Does this mean that most of the places where you replaced a BH with your
new function don't actually need it either because they are called
through blkreplay and will go through replay_block_event() before
reaching the guest?
> > But I fully expect this to get broken anyway all the time because nobody
> > understands which function to use, and if it works for your special case
> > now and we'll fix other stuff as you encouter it, maybe that's good
> > enough for you.
>
> This problem exists in every subsystem and it is ok for now, when
> record/replay is not mature enough, and not familiar for others. When
> virtual devices are updated, developers may miss correct loadvm/savevm
> implementation. For example, loading the audio device state may miss
> shift the phase of the output signal. Nobody will notice that bug in
> the migration process, but it reveals when we use record/replay.
>
> We can't cover everything with record/replay tests. Most of the new
> bugs can be revealed in complex configurations after billions of
> executed instructions. But when this feature will be available out of
> the box, we'll at least get more smoke testing.
Ok.
> > > @@ -1349,8 +1351,8 @@ static BlockAIOCB *blk_aio_prwv(BlockBackend *blk, int64_t offset, int
> > bytes,
> > >
> > > acb->has_returned = true;
> > > if (acb->rwco.ret != NOT_DONE) {
> > > - aio_bh_schedule_oneshot(blk_get_aio_context(blk),
> > > - blk_aio_complete_bh, acb);
> > > + replay_bh_schedule_oneshot_event(blk_get_aio_context(blk),
> > > + blk_aio_complete_bh, acb);
> > > }
> >
> > This, and a few other places that you convert, are in fast paths and add
> > some calls that are unnecessary for non-replay cases.
>
> I don't think that this can make a noticeable slowdown, but we can run
> the tests if you want.
> We have the test suite which performs disk-intensive computation.

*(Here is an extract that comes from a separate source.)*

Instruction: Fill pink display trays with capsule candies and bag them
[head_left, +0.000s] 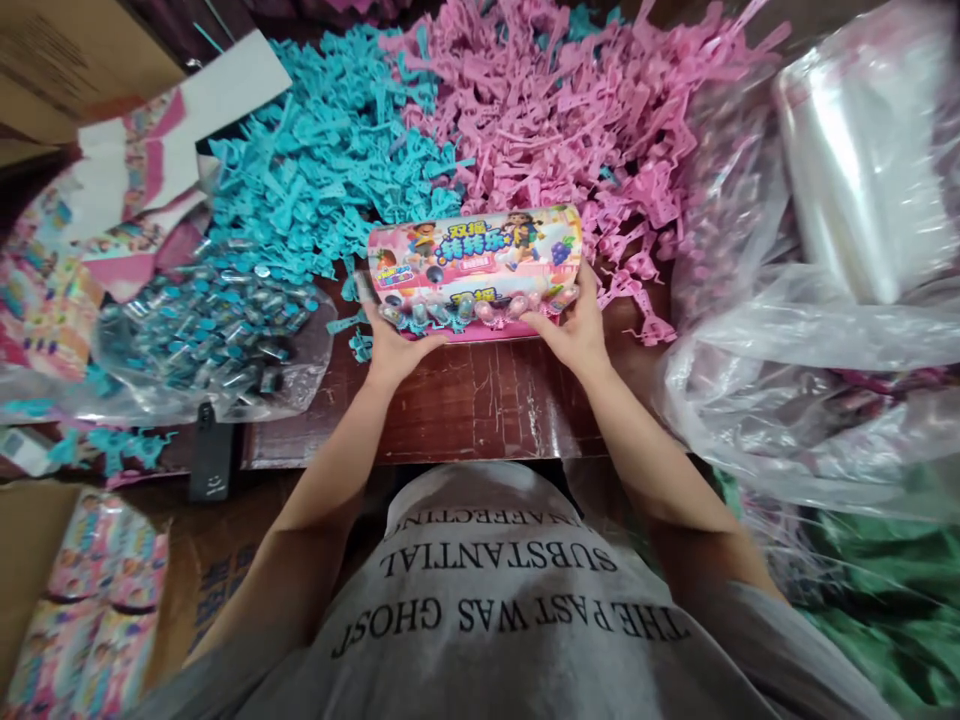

> It was created to measure the effect of running BH callbacks through
> the virtual timer infrastructure.
I think this requires quite fast storage to possibly make a difference.
Or if you don't have that, maybe a ramdisk or even a null-co:// backend
could do the trick. Maybe null-co:// is actually the best option.
Anyway, if it's not too much work for you, running some tests would be
good.
> > I wonder if we could make replay optional in ./configure and then make
> > replay_bh_schedule_oneshot_event() a static inline function that can get
> > optimised away at compile time if the feature is disabled.
>
> It is coupled with icount. However, some icount calls are also lie on
> the fast paths and are completely useless when icount is not enabled.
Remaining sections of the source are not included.